L’azienda gli contesta di aver abbandonato nel
supermercato confezioni di cibo aperto e di non aver pagato due
prodotti. Carrefour assicura di non licenziare con leggerezza (visti i
«risvolti sulla vita delle persone») e che contro Domenico Rossi ci si è
basati «esclusivamente su quanto comprovato dalle risultanze
aziendali». Situazioni che ripetono analoghe in tutta Italia. «Non
vengono spalancate indiscriminatamente le porte d’uscita, né si assiste a
esodi di massa, ma senza lo spauracchio della reintegra molte aziende
medie e grandi si arrischiano in licenziamenti che prima del Jobs Act
avrebbero evitato» afferma Giovanni Guizzardi, consigliere dell’ordine
dei consulenti del lavoro di Bologna. Il cinquantenne Antonio Ettore
Ambrosini per 28 anni ha lavorato come cameriere ai piani e poi come
maitre d’hotel in uno storico albergo di Roma, il Victoria, a due passi
da via Veneto. In seguito alla separazione della moglie nel 2011 aveva
usufruito di 6 mesi di aspettativa non retribuita per un esaurimento
nervoso. «Tornato in servizio non ho più avuto problemi finché,
nell’ultimo periodo, il nuovo direttore dell’hotel mi ha preso di mira
rimproverandomi pubblicamente per qualunque cosa, anche per come
disponevo le tazze sui tavoli della prima colazione - ricostruisce
Ambrosini -. Per il continuo stato di stress e di ansia ho avuto un
collasso sul lavoro e sono stato soccorso da un’ambulanza». Ad agosto è
stato «licenziato e liquidato con il Tfr e con due buste paga da 1400
euro: l’azienda sostiene di avere testimoni per dimostrare che sono
stato trovato ubriaco in servizio e che mi sono addormentato mentre
aspettavo le ordinazioni ai piani». Ma «non è vero», protesta, «dovevano
tagliare il personale e le spese, così sono finito io nel mirino».

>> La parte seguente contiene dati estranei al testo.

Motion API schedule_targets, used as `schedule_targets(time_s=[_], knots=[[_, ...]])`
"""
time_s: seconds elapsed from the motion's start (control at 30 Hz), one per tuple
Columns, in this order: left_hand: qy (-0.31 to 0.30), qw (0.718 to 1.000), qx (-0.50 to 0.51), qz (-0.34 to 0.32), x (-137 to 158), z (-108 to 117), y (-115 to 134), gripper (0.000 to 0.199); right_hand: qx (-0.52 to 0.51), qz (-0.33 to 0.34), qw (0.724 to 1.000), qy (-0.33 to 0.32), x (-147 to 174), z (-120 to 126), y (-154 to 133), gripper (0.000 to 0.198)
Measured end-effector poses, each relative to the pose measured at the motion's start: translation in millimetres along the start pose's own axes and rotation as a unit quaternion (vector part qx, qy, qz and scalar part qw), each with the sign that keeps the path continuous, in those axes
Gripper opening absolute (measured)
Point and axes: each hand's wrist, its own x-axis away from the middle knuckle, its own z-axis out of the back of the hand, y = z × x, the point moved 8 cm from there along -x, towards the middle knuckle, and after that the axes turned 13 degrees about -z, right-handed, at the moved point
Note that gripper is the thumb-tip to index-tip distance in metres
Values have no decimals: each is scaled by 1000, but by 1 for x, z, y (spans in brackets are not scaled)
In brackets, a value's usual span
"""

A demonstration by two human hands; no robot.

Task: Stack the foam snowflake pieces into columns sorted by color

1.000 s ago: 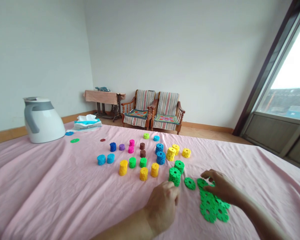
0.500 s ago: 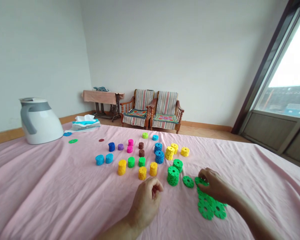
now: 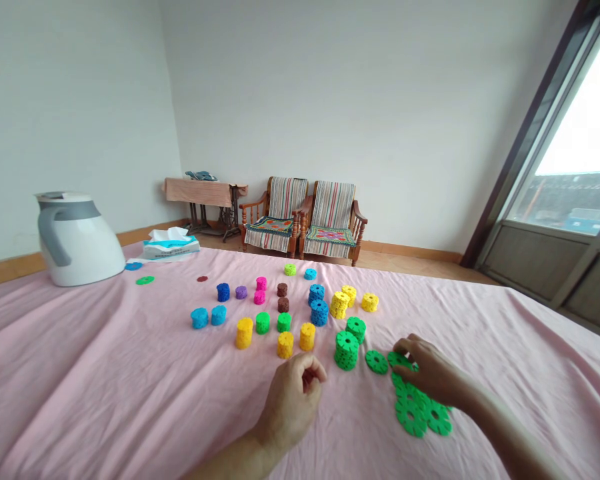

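My left hand (image 3: 295, 397) rests on the cloth with its fingers curled in; nothing shows in it. It is nearest to two orange-yellow disc stacks, one of them the short stack (image 3: 285, 345). At the right, my right hand (image 3: 427, 367) has its thumb and fingers around the edge of a green notched plastic disc (image 3: 398, 359), which lies at the top of a loose group of green discs (image 3: 411, 417). A single green disc (image 3: 377, 362) lies flat to the left of that hand. Beyond it stand two green stacks, the taller green stack (image 3: 347, 351) in front.
A pink cloth (image 3: 130, 400) covers the table. Several small stacks in blue, purple, pink, brown and yellow (image 3: 339, 305) stand mid-table. At the far left are a white jug (image 3: 87, 247) and a tissue box (image 3: 171, 247). Two chairs (image 3: 330, 227) stand beyond the table.
My right hand and the green disc at its fingertips have shifted very slightly left. My left hand stays in place, and the stacks are unchanged.
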Motion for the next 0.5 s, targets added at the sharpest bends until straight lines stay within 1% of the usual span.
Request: schedule_targets(time_s=[0.13,0.23,0.3,0.33,0.43,0.5], knots=[[3,1000,1,9,-1,1,0,26,-3,-9,999,44,1,5,-4,15],[4,1000,1,7,-1,1,0,25,-44,6,997,65,-1,12,-5,10],[3,1000,2,5,-1,1,-1,25,-100,-4,994,49,-4,15,-3,5],[3,1000,3,5,-1,1,-1,24,-138,-17,990,36,-6,16,-1,6],[1,1000,7,5,-1,0,-2,24,-257,-61,964,-1,-11,16,1,15],[2,1000,8,5,-1,0,-3,24,-310,-79,947,-17,-15,11,-1,18]])
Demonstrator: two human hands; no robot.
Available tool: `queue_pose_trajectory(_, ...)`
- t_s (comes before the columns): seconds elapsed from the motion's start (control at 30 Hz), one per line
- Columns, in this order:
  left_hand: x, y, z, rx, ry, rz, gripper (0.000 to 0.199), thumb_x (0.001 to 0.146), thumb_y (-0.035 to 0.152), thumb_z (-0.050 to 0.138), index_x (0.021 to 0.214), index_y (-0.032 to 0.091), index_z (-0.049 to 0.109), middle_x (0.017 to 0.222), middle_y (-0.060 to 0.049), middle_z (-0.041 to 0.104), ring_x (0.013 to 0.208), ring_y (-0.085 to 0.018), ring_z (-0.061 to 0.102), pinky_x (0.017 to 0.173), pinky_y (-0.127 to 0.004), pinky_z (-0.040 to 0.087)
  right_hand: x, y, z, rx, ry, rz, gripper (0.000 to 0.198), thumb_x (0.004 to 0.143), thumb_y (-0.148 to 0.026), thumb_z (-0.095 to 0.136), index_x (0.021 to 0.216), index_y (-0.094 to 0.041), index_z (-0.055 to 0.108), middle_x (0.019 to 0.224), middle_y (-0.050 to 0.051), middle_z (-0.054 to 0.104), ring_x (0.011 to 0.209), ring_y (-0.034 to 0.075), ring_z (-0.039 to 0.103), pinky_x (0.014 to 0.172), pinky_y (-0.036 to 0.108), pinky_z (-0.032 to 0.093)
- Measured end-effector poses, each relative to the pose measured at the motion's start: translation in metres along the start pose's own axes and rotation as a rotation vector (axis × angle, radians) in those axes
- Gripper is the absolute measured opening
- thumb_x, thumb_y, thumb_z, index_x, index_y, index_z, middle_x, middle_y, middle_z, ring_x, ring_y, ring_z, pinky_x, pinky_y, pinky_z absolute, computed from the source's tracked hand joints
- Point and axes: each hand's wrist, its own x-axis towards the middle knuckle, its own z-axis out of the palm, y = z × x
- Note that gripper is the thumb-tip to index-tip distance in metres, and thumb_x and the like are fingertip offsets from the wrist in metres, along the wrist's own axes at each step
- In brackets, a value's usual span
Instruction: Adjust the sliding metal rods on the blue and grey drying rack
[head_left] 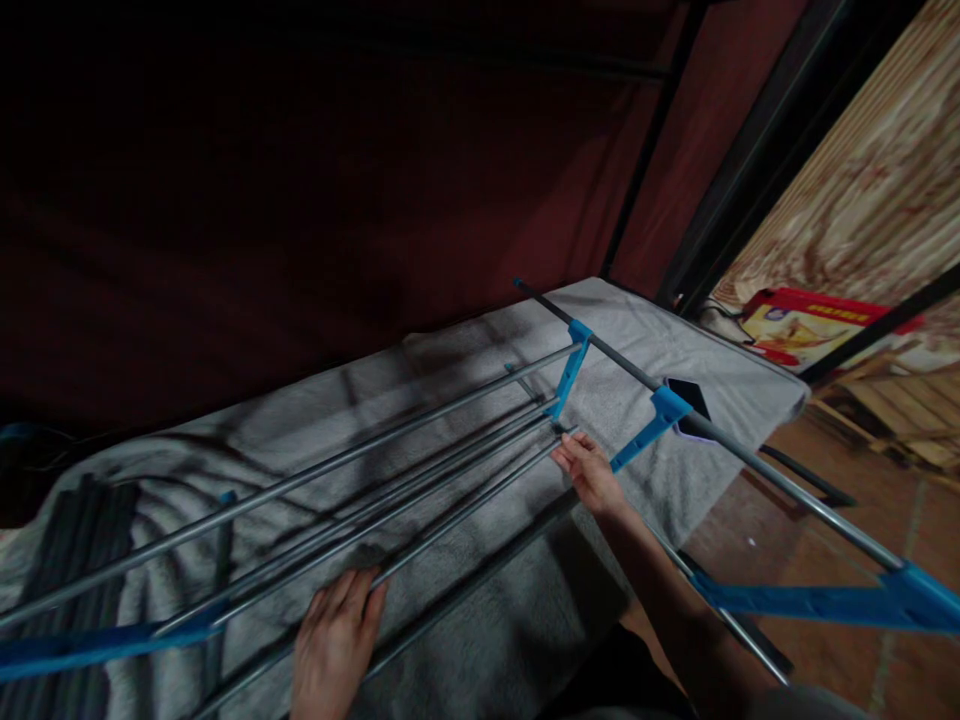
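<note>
A thin grey metal tube [472, 505] runs slantwise between my hands. My right hand [590, 472] pinches its far end between thumb and fingertips, close to a blue plastic bracket [568, 385]. Farther down the tube, my left hand [337, 635] is closed around it, palm down; the near end is hidden by that hand. Beside the held tube, a long metal tube [315, 470] and thinner parallel tubes join the blue bracket to another blue bracket [112, 645] at lower left. A thicker grey pole [795, 482] passes through several blue joints on the right.
The rack parts lie over a grey blanket [480, 345] on a bed. A dark phone [688, 395] lies beneath the pole. Several dark tubes [82, 570] are bundled at left. A red and yellow box [817, 320] and wooden slats [892, 410] stand beyond the bed.
</note>
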Motion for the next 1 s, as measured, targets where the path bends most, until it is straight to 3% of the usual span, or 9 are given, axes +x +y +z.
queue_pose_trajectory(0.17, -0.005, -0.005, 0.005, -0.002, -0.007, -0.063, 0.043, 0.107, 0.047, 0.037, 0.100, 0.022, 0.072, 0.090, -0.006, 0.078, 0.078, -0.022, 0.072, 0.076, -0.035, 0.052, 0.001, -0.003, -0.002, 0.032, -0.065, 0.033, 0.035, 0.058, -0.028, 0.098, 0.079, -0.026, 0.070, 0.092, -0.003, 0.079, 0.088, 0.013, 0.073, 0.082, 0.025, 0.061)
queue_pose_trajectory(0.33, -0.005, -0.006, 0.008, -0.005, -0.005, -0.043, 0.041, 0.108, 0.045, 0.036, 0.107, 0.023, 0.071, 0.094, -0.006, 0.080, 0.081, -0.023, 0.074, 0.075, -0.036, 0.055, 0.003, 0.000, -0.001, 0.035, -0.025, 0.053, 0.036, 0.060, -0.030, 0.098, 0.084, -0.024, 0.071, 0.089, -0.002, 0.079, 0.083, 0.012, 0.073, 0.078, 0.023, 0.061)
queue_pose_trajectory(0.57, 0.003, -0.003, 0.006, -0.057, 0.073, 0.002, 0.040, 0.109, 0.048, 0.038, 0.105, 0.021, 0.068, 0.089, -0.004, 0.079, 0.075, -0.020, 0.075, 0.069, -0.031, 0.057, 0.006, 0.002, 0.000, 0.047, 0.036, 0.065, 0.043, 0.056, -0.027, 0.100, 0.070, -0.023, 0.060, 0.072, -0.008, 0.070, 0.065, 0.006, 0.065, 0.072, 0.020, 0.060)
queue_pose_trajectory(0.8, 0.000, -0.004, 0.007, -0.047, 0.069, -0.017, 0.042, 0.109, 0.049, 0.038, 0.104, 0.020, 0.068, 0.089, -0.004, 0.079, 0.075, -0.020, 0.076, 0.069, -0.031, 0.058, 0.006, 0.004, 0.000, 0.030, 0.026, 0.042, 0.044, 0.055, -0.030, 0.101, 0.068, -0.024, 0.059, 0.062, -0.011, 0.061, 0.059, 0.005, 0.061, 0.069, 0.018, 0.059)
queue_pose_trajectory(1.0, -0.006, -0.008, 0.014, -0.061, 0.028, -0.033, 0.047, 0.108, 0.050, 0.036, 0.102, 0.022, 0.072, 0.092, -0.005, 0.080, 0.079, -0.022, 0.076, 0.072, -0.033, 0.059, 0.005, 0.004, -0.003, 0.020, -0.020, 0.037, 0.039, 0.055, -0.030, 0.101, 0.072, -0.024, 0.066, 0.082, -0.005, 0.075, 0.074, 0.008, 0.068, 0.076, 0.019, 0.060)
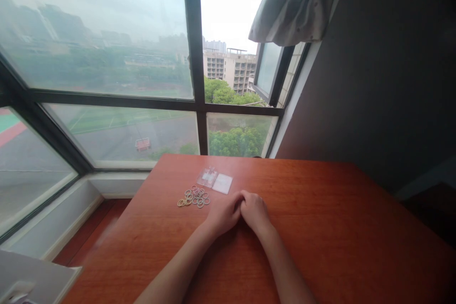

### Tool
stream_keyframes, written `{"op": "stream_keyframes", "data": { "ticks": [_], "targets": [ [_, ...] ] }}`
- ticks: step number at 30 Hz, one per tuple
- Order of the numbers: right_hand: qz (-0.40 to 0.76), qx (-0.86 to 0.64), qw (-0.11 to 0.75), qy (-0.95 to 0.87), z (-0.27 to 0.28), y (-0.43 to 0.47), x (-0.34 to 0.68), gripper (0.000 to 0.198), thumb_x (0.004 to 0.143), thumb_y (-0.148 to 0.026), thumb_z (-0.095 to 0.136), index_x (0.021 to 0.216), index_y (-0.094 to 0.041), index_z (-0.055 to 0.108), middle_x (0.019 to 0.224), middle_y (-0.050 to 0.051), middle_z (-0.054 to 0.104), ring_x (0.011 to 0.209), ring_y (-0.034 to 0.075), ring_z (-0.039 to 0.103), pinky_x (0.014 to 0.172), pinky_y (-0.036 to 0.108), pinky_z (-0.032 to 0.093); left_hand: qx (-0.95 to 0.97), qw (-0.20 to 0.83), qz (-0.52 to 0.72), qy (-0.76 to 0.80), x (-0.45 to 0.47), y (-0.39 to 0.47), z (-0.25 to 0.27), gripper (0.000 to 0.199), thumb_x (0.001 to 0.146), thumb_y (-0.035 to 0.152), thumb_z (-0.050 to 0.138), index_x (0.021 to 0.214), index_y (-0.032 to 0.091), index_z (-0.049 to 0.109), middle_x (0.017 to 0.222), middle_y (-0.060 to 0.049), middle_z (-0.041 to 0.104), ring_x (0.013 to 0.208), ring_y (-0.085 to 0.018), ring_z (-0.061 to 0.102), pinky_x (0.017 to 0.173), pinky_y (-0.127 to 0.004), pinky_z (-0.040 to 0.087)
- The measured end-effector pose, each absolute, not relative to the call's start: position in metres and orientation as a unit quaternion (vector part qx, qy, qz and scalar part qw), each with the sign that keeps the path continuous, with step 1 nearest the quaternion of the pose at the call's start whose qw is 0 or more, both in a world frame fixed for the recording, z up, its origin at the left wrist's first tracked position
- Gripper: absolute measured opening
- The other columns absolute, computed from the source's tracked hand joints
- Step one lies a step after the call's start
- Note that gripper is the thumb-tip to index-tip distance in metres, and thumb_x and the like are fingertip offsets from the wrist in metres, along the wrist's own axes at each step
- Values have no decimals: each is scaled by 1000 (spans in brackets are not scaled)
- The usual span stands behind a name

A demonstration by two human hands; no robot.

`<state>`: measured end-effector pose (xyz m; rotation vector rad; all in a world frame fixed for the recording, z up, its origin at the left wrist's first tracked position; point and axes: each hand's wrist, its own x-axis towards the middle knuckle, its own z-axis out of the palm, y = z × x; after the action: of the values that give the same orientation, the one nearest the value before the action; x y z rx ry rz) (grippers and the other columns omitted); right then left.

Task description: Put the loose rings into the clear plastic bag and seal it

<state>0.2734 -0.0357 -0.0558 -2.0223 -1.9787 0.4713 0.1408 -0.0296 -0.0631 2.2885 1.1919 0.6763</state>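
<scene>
Small rings [195, 194] lie loose on the table [320, 218] beside a clear case [205, 178], which seems already opened, and their handling looks barely begun, while the left hand [225, 211] and the right hand [254, 210] meet with curled fingers, and whether these hold something I cannot tell.
</scene>
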Motion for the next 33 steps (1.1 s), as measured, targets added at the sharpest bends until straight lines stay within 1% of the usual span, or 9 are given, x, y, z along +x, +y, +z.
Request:
{"op": "stream_keyframes", "data": {
  "ticks": [7,19,33],
  "targets": [
    [149,-694,139,-691,-60,-35,274,29,85,-17,41,93,-24,68,90,5,71,83,19,62,66,25,35,837,233,236,435,140,-29,-64,18,86,20,44,99,21,56,93,-2,68,82,-17,62,67,-24,40],
    [152,-696,134,-689,-55,-36,273,27,85,-16,43,92,-24,68,90,4,71,85,19,63,64,25,34,835,237,242,434,140,-29,-65,20,86,19,44,102,22,56,97,-2,68,85,-18,62,68,-25,41],
    [149,-695,138,-690,-58,-35,273,28,84,-16,43,91,-24,68,89,5,71,83,19,63,63,25,33,832,235,240,441,141,-30,-63,18,86,20,44,99,22,56,94,-3,68,84,-18,62,68,-25,41]
  ]
}}
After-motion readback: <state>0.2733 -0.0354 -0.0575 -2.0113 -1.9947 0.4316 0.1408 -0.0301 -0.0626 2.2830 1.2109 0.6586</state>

Aria più pesante nelle ditte
Il
manager dell’hotel, Filippo Guzzardi oppone un «no comment» alla
richiesta di un chiarimento sulla vicenda. «Rossi è accusato di furto e
Ambrosini di ubriachezza in servizio: mancanze gravi se accertate, ma in
entrambi i casi i datori di lavoro sembrano avere prove piuttosto
labili», osserva l’economista Giuliano Cazzola, tra i massimi esperti di
lavoro e previdenza: «Nel Jobs Act c’è uno scambio tra contratti più
stabili e minore rigidità nella risoluzione del rapporto di lavoro -
evidenzia Cazzola, che ha insegnato all’università di Bologna ed è stato
vicepresidente della commissione lavoro della Camera -. Finora i
giudici sono stati di manica larga anche di fronte a responsabilità vere
dei lavoratori». Ambrosini ha gli occhi lucidi e si commuove: «Ora tiro
avanti con il trattamento di fine rapporto che mi stanno pagando in tre
tranche, ho sempre pagato gli alimenti per mia figlia - scuote la
testa. Mi hanno tolto il lavoro, la dignità. Al momento della
contestazione mi sono sentito male e sono stato licenziato durante
malattia, cosa che non si può fare. L’azienda sostiene che il
licenziamento per giusta causa supera anche il divieto di cacciare un
lavoratore mentre è malato».
È cambiata l’aria o è solo più
pesante? «Nelle riorganizzazioni dovute alla crisi, i margini di
sopportazione delle aziende sono ormai all’osso - testimonia Paolo
Stern, coordinatore del Centro studi dei consulenti del lavoro di Roma
-. La ripresa c’è solo in alcuni segmenti imprenditoriali ed è a macchia
di leopardo. Prima nella ditte c’erano dei “tesoretti” con cui si
potevano ripianare le inefficienze, oggi no». Perciò «in situazioni di
sofferenza, se si incrina un rapporto di fiducia con un dipendente, il
datore di lavoro è spinto a rischiare il giudizio dei magistrati pur di
recuperare efficienza liberandosi di chi è poco produttivo - chiarisce
Stern -. Prima si poteva ovviare con margini più alti, adesso mancano i
mezzi per farlo». Un quadro allarmante «non direttamente imputabile al
Jobs Act», accade lo stesso «nella rinegoziazione dei contratti di
consulenza e per la fornitura servizio». Insomma, quando si tratta di
occupazione, mal comune non fa mezzo gaudio.